Belts and rack and pinions have a few common benefits for linear movement applications. They’re both well-founded drive mechanisms in linear actuators, providing high-speed travel over extremely long lengths. And both are frequently used in large gantry systems for materials managing, machining, welding and assembly, especially in the automotive, machine device, and packaging industries.

Timing belts for linear actuators are typically manufactured from polyurethane reinforced with internal steel or Kevlar cords. The most common tooth geometry for belts in linear actuators may be the AT profile, which has a large tooth width that delivers high resistance against shear forces. On the powered end of the actuator (where in fact the engine can be attached) a precision-machined toothed pulley engages with the belt, while on the non-driven end, a flat pulley simply provides guidance. The non-driven, or idler, pulley is often used for tensioning the belt, although some styles offer tensioning mechanisms on the carriage. The kind of belt, tooth profile, and applied pressure force all determine the pressure that can be transmitted.
Rack and pinion systems found in linear actuators contain a rack (generally known as the “linear equipment”), a pinion (or “circular equipment”), and a gearbox. The gearbox really helps to optimize the quickness of the servo motor and the inertia match of the system. One’s teeth of a rack and pinion drive can be straight or helical, although helical the teeth are often used due to their higher load capacity and quieter procedure. For rack and pinion systems, the maximum force which can be transmitted is definitely largely determined by the tooth pitch and how big is the pinion.
Our unique knowledge extends from the coupling of linear program components – gearbox, engine, pinion and rack – to outstanding system solutions. You can expect linear systems perfectly made to meet your specific application needs with regards to the easy running, positioning accuracy and feed drive of linear drives.

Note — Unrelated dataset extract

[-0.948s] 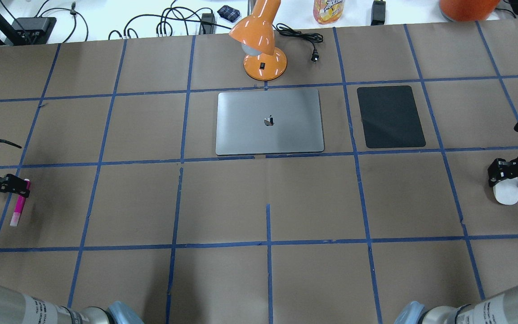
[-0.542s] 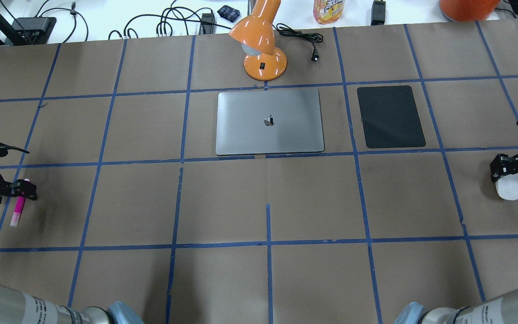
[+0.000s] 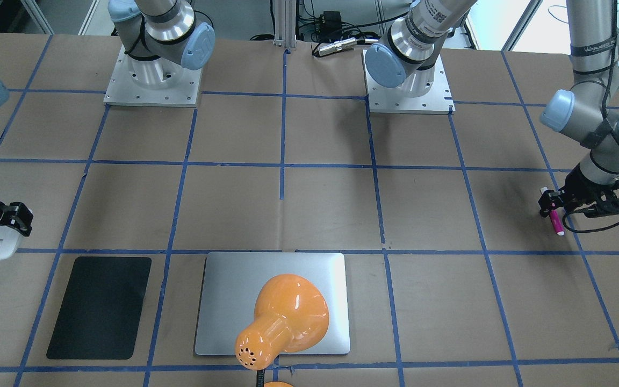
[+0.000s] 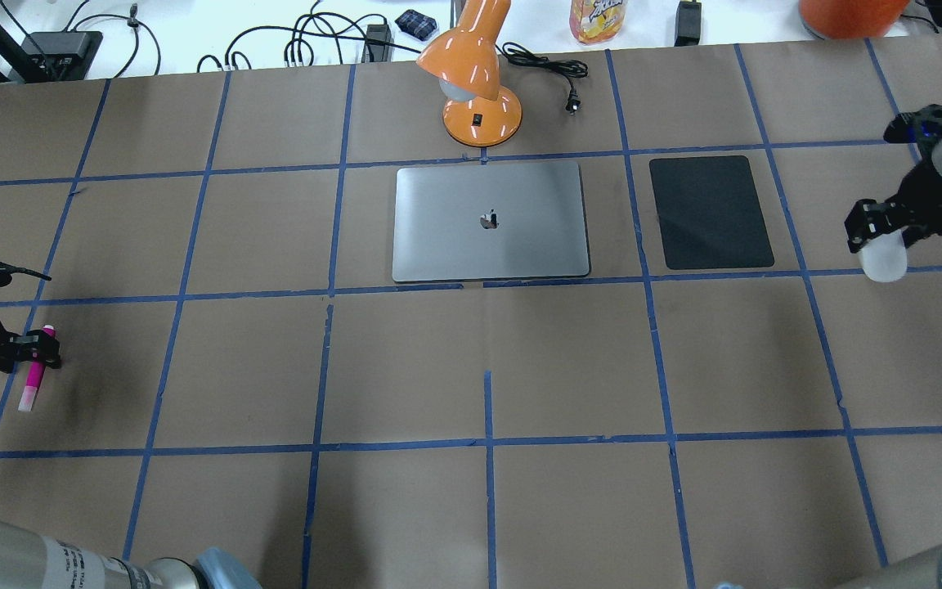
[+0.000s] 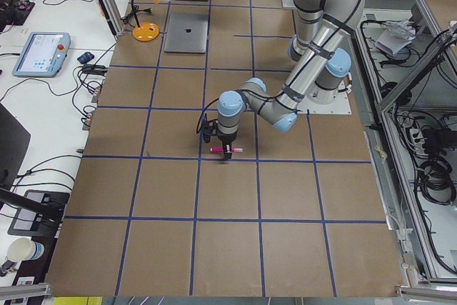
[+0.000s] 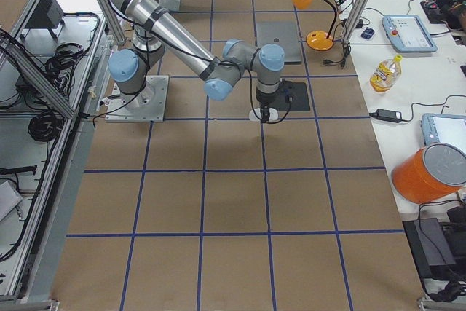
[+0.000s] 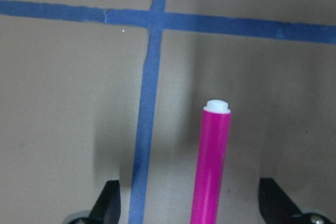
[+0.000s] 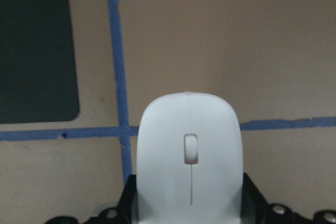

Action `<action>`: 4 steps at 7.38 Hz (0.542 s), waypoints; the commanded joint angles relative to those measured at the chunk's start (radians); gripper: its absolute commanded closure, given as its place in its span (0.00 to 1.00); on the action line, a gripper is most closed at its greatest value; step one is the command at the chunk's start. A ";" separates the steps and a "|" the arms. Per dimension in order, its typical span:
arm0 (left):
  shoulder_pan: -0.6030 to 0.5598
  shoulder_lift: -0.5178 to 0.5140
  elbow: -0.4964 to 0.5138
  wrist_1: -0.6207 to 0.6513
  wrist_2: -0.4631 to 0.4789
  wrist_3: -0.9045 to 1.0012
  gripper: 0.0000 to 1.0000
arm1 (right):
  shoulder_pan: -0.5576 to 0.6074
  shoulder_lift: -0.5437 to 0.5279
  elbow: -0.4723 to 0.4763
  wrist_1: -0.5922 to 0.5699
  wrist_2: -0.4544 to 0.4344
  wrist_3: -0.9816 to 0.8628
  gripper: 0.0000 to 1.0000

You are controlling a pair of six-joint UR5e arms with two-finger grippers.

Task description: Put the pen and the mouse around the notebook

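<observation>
The right pincer (image 4: 880,233) clamps the mouse (image 4: 884,262), which juts past its tips, well apart from the notebook (image 4: 455,245); a shallow hold could let it slip. The left pincer (image 4: 33,350) stands spread astride the pen (image 4: 32,384); closing off-centre may roll it.
</observation>
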 commanded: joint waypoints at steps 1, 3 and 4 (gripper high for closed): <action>0.003 0.003 0.003 -0.009 -0.005 0.041 0.52 | 0.161 0.122 -0.179 0.035 0.006 0.109 0.63; 0.004 0.003 0.003 -0.019 -0.007 0.058 0.71 | 0.240 0.214 -0.207 0.005 0.019 0.307 0.63; 0.004 0.004 0.003 -0.020 -0.014 0.058 0.75 | 0.252 0.229 -0.199 -0.023 0.019 0.299 0.63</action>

In the research of the linear movement of the apparatus drive mechanism, the measuring system of the gear rack is designed to be able to gauge the linear error. using servo motor directly drives the gears on the rack. using servo electric motor directly drives the gear on the rack, and is based on the motion control PT point mode to recognize the measurement of the Measuring range and standby control requirements etc. Along the way of the linear movement of the gear and rack drive system, the measuring data can be Linear Gearrack obtained utilizing the laser interferometer to gauge the placement of the actual motion of the apparatus axis. Using the least square method to resolve the linear equations of contradiction, and to expand it to any number of times and arbitrary amount of fitting features, using MATLAB programming to obtain the real data curve corresponds with style data curve, and the linear positioning accuracy and repeatability of gear and rack. This technology could be extended to linear measurement and data evaluation of nearly all linear motion mechanism. It can also be used as the basis for the automatic compensation algorithm of linear movement control.

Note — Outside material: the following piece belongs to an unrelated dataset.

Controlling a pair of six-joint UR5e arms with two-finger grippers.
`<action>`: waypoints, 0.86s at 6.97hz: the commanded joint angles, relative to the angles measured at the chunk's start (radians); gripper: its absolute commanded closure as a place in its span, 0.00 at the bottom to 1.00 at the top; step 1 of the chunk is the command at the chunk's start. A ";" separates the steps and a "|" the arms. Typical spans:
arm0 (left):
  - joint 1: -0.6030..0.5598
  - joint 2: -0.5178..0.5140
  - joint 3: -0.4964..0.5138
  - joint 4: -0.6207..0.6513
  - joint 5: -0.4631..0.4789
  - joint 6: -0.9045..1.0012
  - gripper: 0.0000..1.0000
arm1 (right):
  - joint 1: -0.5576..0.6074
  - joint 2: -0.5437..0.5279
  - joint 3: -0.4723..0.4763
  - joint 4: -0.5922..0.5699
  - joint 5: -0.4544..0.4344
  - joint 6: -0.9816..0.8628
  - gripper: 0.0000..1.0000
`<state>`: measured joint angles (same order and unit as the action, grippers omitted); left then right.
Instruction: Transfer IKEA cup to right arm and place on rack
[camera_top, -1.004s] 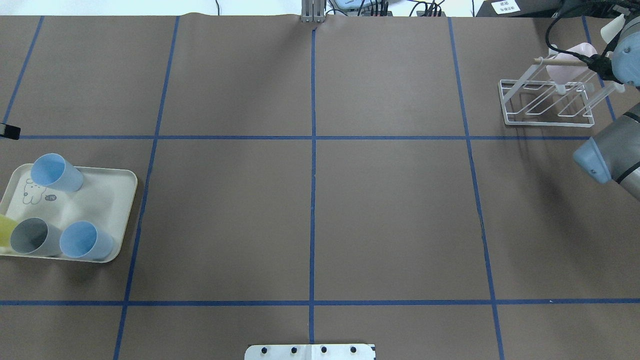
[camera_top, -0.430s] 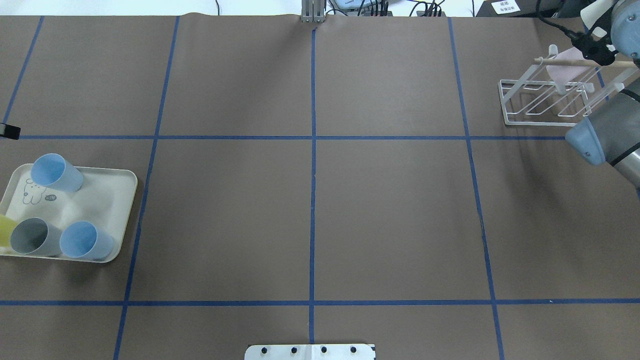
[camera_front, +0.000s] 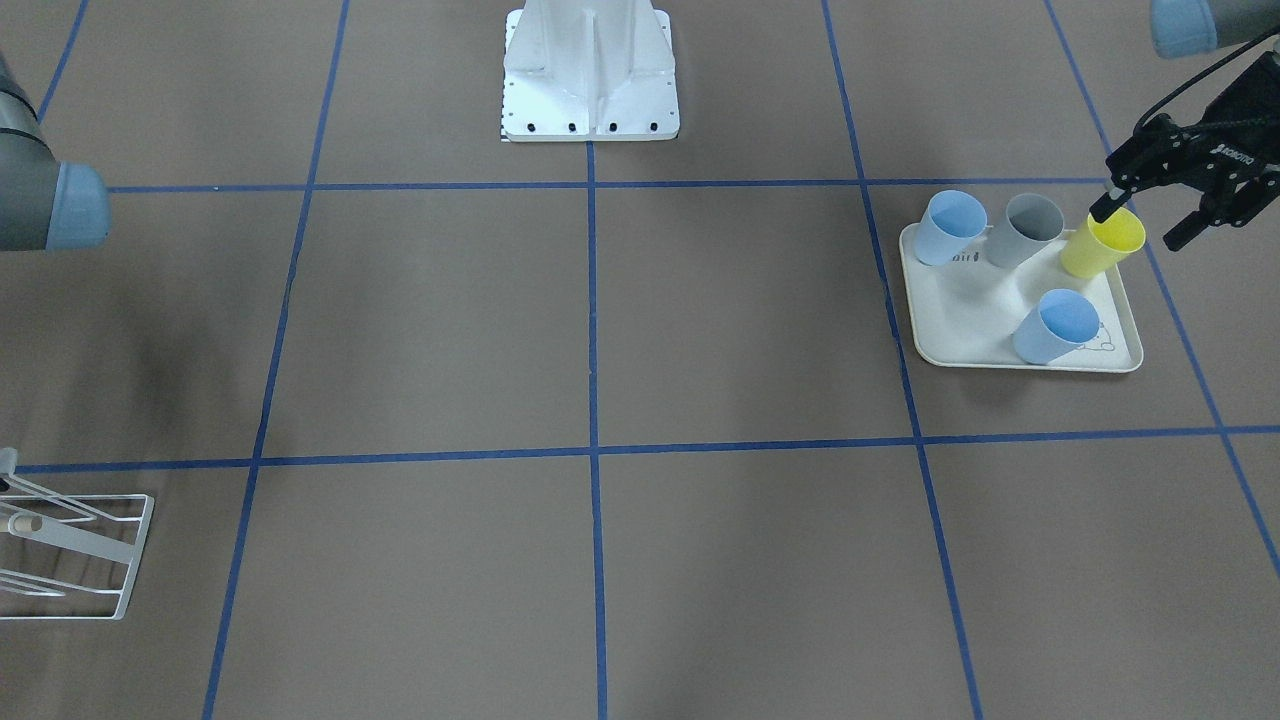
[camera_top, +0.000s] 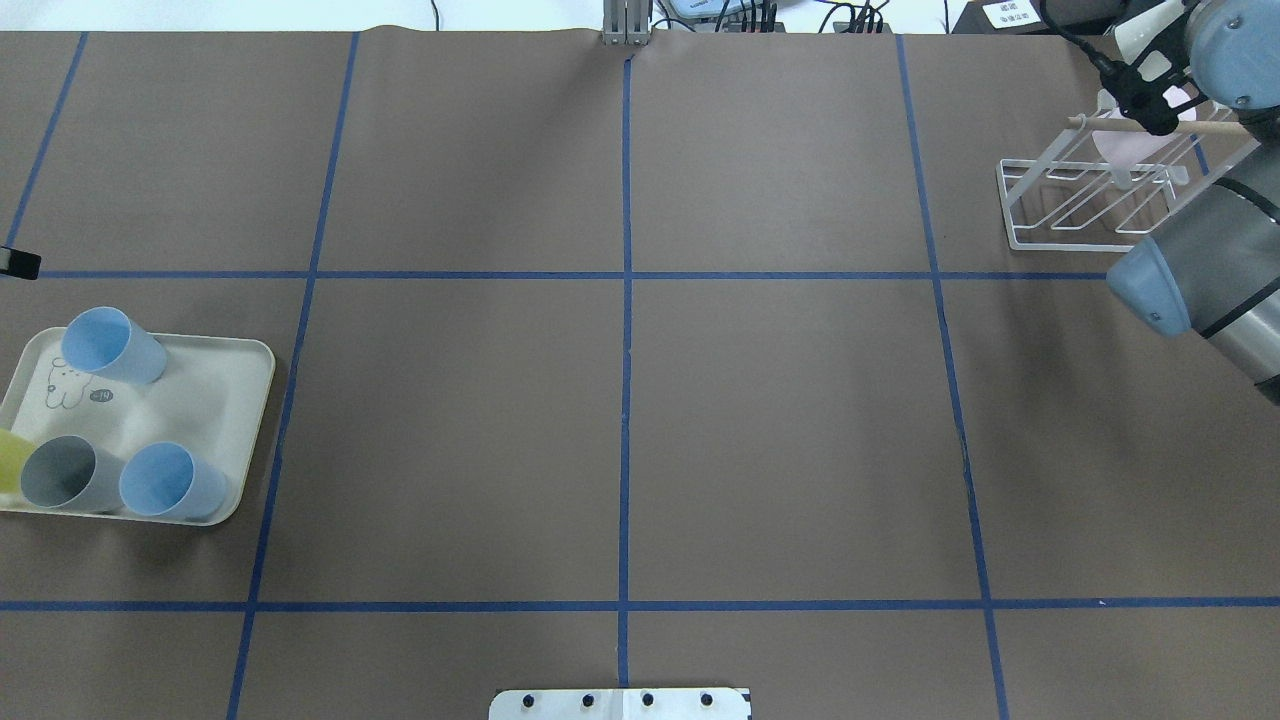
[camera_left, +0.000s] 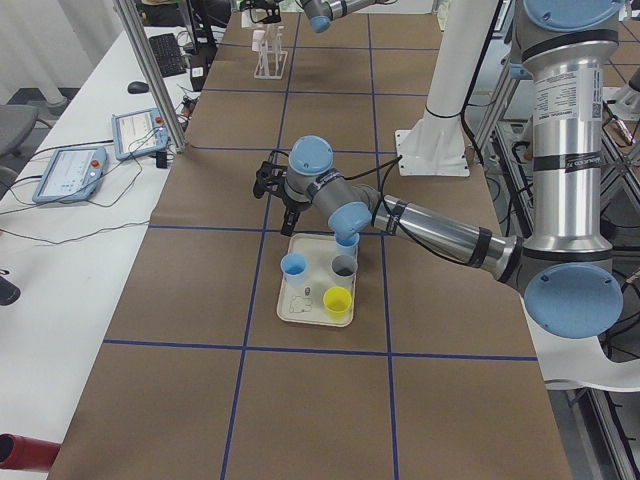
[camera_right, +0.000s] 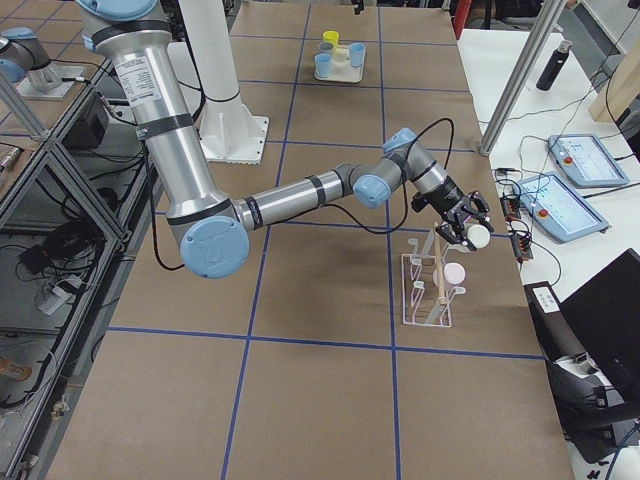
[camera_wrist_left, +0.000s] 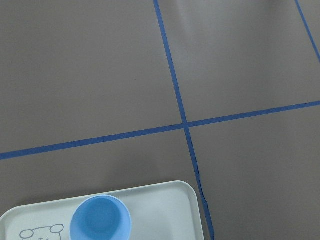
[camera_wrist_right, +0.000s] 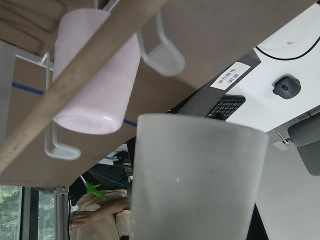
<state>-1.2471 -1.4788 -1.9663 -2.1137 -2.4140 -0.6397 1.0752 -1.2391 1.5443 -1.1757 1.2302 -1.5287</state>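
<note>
White cup (camera_wrist_right: 195, 180): clamped in the right gripper (camera_right: 462, 222) and carried clear of the table.
Rack (camera_top: 1075, 205): on the table just below that gripper. Its wooden dowel (camera_wrist_right: 75, 90) and a pink cup (camera_wrist_right: 95, 75) hung on a prong sit close beyond the held cup.
Left gripper (camera_front: 1138, 226): jaws spread wide, gripping nothing. One fingertip is over the rim of the yellow cup (camera_front: 1095, 255).
Tray (camera_front: 960, 330): under and beside the left gripper. It holds the yellow cup, two blue cups (camera_front: 950, 225) and a grey cup (camera_front: 1030, 230).
</note>
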 joint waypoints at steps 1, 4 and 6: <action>0.000 0.000 0.000 0.000 0.000 0.000 0.00 | -0.018 -0.032 0.005 -0.005 0.000 0.022 0.70; 0.000 0.000 0.001 0.000 0.000 0.000 0.00 | -0.021 -0.042 0.000 -0.007 -0.005 0.015 0.70; 0.000 0.002 0.000 0.000 0.000 0.000 0.00 | -0.026 -0.039 -0.001 -0.007 -0.005 0.016 0.70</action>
<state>-1.2471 -1.4784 -1.9661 -2.1139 -2.4145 -0.6397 1.0518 -1.2794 1.5438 -1.1825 1.2257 -1.5130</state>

Consisting of both helical & directly (spur) tooth versions, in an assortment of sizes, components and quality levels, to meet nearly every axis drive requirements.

These drives are ideal for a wide selection of applications, including axis drives requiring exact positioning & repeatability, touring gantries & columns, pick & place robots, CNC routers and materials handling systems. Weighty load capacities and duty cycles may also be easily handled with these drives. Industries served include Material Handling, Automation, Automotive, Aerospace, Machine Tool and Robotics.